Joe spoke to his family just two hours before tragedy struck
A close-knit fishing community, Kilmore Quay rallied behind their own once again at the weekend as the news broke that local man Joe Sinnott (65) had lost his life after the trawler he was fishing from sank off Hook Head late on Saturday night.
A family steeped in fishing, the Sinnotts are extremely well respected in the area and Joe, from Seaview, Kilmore, had been fishing since he was a teenager. In recent times he took up with Willie Whelan, for whom a major search operation is still ongoing off the Wexford coast.
Joe's son Michael said that he got a call late on Saturday night to inform him of the desperate situation.
'I got a call at around 11 p.m. to let me know what was going on,' he said. 'I said I'd call my mother straight away and let her know. She had only been talking to my father a couple of hours beforehand at around 9 o'clock. At that stage, he said he was on the last haul and they were going to make their way back to Duncannon then. He said he would be home at some stage during the night, so she was waiting on him.'
At this stage, it is unknown what caused the vessel, the Alize, to go down and Michael says that it's one of those mysteries that may never be solved.

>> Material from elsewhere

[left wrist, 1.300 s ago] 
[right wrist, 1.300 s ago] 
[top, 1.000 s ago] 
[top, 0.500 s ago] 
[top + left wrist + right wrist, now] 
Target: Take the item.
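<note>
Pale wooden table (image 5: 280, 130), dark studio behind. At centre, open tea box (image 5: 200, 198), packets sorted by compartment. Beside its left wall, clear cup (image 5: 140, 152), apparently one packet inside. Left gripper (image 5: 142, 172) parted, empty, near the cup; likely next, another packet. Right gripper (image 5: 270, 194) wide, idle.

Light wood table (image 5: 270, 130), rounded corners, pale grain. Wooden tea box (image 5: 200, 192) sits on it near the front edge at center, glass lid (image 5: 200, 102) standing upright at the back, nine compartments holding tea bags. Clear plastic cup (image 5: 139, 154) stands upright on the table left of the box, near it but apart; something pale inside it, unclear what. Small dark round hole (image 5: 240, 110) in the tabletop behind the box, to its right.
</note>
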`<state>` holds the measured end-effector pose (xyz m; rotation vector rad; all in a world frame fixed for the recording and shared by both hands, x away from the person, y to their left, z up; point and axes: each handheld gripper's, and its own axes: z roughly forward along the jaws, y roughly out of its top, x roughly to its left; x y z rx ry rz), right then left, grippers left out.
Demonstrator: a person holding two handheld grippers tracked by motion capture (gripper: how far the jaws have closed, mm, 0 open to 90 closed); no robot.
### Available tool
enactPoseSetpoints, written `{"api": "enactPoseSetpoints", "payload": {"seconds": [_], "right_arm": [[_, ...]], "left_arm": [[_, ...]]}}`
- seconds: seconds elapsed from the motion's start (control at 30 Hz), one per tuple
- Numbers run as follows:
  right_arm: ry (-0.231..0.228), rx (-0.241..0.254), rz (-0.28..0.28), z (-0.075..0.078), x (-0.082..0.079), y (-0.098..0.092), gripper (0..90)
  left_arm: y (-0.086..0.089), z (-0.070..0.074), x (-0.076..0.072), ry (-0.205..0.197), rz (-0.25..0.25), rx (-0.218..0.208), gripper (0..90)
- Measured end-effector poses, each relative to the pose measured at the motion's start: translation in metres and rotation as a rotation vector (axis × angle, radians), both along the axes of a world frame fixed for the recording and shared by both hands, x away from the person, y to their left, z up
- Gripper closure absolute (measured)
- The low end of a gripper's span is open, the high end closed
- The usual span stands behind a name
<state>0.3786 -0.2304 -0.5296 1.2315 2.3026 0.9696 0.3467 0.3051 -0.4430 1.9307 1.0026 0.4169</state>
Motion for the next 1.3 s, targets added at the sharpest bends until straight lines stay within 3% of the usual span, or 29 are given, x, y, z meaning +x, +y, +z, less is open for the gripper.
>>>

'We don't know what happened,' he said. 'I've done a lot of fishing and I know that they'd been out in conditions much worse than that. There was very little wind. Everything seemed to be going grand and then something must have happened suddenly. It's a mystery. Nobody can give us the answer as to what happened. It must have been some kind of freak occurrence.'
Michael also pointed out that the boats operated by the Whelan family were impeccably maintained.
'Everything was well up to scratch on the boat,' he said. 'All of their boats are well maintained and wouldn't want for anything. You could nearly go down and eat your dinner off the engine room floor they're that good.'
Speaking of missing man Willie Whelan, Michael said that his father had a special bond with him since they started working together a number of years ago.
'Willie was like a second son to him,' he said. 'They were like two peas in a pod. Anytime the two boys were together, you'd try get a bit of information out of them and they'd tell you nothing unless you were miles away and they could have the place cleared out before you got there! They were really close and had a brilliant bond.'
The fishing community in Kilmore Quay once again united and rallied around the Sinnott family in the face of this latest tragedy, which comes just months after another relative Dom Sinnott was recovered from the sea having gone overboard some 60 miles from Rosslare Harbour.
'The fishing community is like one big extended family,' said Michael. 'In tragic situations like this everyone pulls together and people are always very good. The RNLI and Coast Guard and everything have been brilliant as well. 2019 was a tough year. I never thought when we saw the back of it, we would be dealing with something like this.'
Local councillor Jim Codd, who also works as a teacher at Bridgetown College, said that some of the youngsters were turning up for school very upset at the weekend's events.
'The whole community is heartbroken,' he said. 'The Sinnott family is extremely well-known and respected and I suppose this situation highlights the dangers our fishermen are facing on a daily basis. So many families around here are involved in the fishing industry. The lifeboats have been out searching all day yesterday and are back out today again and without doubt, it's safe to say that these crews are heroes of the highest order.'
Joe was described as being a real family man. He was a devoted husband to Mary and the pair had been married for 45 years. He was a loving father to Michael, Siobhan, Bernie and Bridget. As time went on, he became a grandfather of nine, a role which he adored and he took a great interest in the lives of all his grandchildren.
Fishing was something that was in the blood for Joe. Having started at an early age, he worked on fishing boats almost his whole life apart from stints at Irish Ferries and Advance Cleaners. He loved the sense of community, camaraderie and craic that was to be had in the company of fellow sea faring men.
'He was always up for the craic,' Michael said. 'He had that mischievous smile and he was a bit of a prankster. He'd always be pulling pranks on you if you were out for a few drinks or that. He would've been turning 66 this year and was coming up to retirement age. He had planned to take a bit of a step back, but sadly he'll never see it now.'
Joe's remains will repose at Mulligan's Funeral Home, The Faythe, today (Tuesday) from 3 p.m. until 8 p.m. Funeral prayers will take place tomorrow (Wednesday) at 11.15 a.m. followed by removal to St Mary's Church, Kilmore for funeral mass at 12 noon. Burial will take place afterwards in the New Cemetery, Kilmore. Family flowers only. Donations in lieu to the RNLI.
Joe is sadly missed by his loving family, his brother and sister, sons-in-law, daughters-in-law, brothers-in-law, sisters-in-law, uncles, aunts, grandchildren, nephews, nieces, relatives and a large circle of friends. May he rest in peace.